===== Data =====
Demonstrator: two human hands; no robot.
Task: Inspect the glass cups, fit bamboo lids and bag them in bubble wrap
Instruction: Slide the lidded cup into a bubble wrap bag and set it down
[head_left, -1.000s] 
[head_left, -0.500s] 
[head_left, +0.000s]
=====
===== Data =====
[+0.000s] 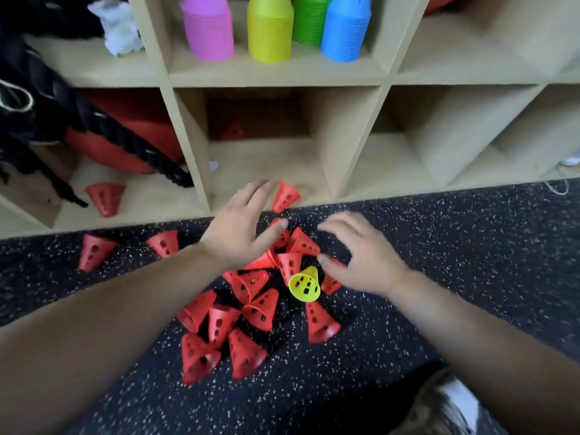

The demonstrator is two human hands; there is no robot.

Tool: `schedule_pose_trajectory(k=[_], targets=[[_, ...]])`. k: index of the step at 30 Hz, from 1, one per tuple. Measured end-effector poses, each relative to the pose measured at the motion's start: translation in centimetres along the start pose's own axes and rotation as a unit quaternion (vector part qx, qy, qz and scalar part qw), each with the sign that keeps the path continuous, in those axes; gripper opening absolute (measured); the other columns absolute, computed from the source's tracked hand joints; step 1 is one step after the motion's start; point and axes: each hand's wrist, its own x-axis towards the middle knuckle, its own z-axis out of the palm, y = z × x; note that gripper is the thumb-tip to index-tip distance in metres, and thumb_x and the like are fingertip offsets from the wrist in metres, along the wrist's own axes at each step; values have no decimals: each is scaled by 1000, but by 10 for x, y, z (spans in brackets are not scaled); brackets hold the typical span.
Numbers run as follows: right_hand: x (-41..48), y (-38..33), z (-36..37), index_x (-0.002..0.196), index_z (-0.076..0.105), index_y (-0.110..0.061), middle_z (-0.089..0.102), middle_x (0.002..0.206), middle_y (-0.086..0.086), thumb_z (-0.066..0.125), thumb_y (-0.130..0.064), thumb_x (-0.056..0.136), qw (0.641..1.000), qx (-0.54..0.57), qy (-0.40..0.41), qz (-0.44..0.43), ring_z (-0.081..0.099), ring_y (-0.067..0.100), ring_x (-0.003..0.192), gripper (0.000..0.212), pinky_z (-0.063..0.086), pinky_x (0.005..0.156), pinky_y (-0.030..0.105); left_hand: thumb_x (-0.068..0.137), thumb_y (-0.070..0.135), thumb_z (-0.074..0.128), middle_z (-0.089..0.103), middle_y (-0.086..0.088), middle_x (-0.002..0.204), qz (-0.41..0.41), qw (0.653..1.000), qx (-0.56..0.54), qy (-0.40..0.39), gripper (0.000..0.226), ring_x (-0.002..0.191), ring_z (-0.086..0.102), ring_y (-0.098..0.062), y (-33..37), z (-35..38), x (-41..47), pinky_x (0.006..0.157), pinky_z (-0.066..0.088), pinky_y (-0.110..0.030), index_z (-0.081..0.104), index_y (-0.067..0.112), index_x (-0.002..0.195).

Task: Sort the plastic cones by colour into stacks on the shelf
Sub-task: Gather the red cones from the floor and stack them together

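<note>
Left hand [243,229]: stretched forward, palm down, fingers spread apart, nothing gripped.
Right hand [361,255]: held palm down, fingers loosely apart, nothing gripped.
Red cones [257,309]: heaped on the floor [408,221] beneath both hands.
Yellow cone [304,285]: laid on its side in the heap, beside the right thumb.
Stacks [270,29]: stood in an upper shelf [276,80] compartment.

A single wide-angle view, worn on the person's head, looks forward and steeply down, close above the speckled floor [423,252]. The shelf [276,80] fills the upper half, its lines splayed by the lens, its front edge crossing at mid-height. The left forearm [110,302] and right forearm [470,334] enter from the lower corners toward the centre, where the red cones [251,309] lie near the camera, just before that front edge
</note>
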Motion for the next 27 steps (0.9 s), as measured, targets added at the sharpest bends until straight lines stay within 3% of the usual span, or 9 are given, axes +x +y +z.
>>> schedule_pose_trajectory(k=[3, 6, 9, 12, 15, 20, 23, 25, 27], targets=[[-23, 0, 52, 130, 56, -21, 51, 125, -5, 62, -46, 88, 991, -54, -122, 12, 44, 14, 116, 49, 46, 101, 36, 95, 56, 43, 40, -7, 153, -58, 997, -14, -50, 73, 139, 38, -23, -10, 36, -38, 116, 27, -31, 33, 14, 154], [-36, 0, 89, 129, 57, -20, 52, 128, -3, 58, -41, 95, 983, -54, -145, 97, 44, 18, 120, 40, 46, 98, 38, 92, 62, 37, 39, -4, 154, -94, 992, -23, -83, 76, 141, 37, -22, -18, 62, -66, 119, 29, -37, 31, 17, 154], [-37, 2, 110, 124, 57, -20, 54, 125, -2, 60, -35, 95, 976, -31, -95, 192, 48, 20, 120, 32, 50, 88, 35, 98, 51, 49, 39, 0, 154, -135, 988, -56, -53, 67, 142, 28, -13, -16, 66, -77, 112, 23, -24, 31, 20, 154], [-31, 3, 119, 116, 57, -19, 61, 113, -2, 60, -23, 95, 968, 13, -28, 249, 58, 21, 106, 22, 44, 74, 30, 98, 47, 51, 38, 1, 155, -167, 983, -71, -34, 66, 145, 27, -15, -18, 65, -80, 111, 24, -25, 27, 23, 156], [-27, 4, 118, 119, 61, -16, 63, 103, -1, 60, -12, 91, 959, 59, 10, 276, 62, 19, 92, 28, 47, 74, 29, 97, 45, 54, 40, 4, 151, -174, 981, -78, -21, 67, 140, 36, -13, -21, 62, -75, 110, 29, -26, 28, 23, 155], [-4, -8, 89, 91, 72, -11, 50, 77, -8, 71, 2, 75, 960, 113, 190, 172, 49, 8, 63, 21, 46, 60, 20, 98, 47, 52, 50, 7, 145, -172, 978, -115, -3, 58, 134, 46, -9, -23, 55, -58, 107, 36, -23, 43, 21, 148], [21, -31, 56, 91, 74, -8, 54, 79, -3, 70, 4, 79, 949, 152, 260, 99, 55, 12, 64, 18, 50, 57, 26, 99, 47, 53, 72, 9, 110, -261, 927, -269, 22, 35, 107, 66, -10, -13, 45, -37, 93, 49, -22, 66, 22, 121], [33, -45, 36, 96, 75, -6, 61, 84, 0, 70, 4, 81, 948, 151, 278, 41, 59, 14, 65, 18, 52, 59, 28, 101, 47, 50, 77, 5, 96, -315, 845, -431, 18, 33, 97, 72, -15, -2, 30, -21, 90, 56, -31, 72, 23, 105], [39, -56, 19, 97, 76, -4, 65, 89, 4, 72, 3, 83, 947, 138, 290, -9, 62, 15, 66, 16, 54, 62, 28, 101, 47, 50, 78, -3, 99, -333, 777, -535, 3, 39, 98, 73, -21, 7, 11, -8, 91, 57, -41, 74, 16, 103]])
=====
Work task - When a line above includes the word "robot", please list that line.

Solution for this task -
Demonstrator: two human hands; no robot.
The demonstrator is two human hands; there is no robot.

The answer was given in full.